● **Your goal**
Where the listing below reaches the line containing "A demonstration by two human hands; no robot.", start writing out lines exactly, and stop once the line containing "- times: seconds" has been written.

● **Data**
■ ■ ■ ■
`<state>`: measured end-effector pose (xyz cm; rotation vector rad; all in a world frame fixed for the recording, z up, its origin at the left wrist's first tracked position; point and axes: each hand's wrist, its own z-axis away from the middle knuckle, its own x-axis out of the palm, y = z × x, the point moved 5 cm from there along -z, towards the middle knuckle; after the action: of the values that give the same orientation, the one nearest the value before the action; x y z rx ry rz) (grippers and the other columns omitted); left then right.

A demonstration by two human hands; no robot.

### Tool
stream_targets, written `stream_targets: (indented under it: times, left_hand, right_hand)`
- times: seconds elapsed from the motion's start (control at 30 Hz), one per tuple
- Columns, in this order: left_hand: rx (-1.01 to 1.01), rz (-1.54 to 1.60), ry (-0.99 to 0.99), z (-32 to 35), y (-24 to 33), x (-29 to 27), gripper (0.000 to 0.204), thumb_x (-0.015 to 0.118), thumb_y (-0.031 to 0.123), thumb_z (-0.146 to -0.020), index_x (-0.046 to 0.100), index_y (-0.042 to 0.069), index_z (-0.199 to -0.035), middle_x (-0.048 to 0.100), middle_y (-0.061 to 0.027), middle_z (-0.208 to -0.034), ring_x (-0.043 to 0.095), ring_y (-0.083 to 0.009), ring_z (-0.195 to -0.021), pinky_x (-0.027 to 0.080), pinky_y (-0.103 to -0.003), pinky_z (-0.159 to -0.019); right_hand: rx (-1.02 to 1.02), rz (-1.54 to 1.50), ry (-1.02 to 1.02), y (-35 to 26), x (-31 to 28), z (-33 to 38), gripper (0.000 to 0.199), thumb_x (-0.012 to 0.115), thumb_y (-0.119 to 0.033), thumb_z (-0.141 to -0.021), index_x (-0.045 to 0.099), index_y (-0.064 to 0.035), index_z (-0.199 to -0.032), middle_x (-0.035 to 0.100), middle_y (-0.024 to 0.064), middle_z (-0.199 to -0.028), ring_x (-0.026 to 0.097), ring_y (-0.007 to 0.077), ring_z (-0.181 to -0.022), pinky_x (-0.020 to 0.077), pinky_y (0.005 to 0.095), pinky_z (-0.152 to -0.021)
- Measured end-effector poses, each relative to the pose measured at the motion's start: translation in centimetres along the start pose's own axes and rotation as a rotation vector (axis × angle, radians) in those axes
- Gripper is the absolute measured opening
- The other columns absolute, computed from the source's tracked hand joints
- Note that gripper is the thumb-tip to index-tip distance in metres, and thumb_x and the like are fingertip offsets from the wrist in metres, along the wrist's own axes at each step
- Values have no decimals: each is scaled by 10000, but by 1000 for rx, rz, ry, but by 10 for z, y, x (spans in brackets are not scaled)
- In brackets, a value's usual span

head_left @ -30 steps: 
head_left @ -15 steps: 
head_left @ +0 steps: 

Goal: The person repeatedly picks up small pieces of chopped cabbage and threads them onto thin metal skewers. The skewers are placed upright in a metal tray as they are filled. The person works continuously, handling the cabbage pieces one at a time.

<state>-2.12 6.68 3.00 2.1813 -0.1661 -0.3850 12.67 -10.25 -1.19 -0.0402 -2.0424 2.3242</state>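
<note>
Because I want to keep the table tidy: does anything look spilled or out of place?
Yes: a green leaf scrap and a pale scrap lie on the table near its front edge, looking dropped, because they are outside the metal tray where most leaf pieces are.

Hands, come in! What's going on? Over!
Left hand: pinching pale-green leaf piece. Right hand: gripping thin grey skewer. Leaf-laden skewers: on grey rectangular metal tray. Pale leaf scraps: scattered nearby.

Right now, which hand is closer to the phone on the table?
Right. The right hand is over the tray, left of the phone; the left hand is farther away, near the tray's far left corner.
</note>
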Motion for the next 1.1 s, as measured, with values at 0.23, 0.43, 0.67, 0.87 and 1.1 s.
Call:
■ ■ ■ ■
● **Solution to the problem**
A demonstration by two human hands; no robot.

### Tool
stream_targets, written `stream_targets: (indented under it: times, left_hand, right_hand)`
- times: seconds elapsed from the motion's start (control at 30 Hz), one per tuple

That wraps up the answer.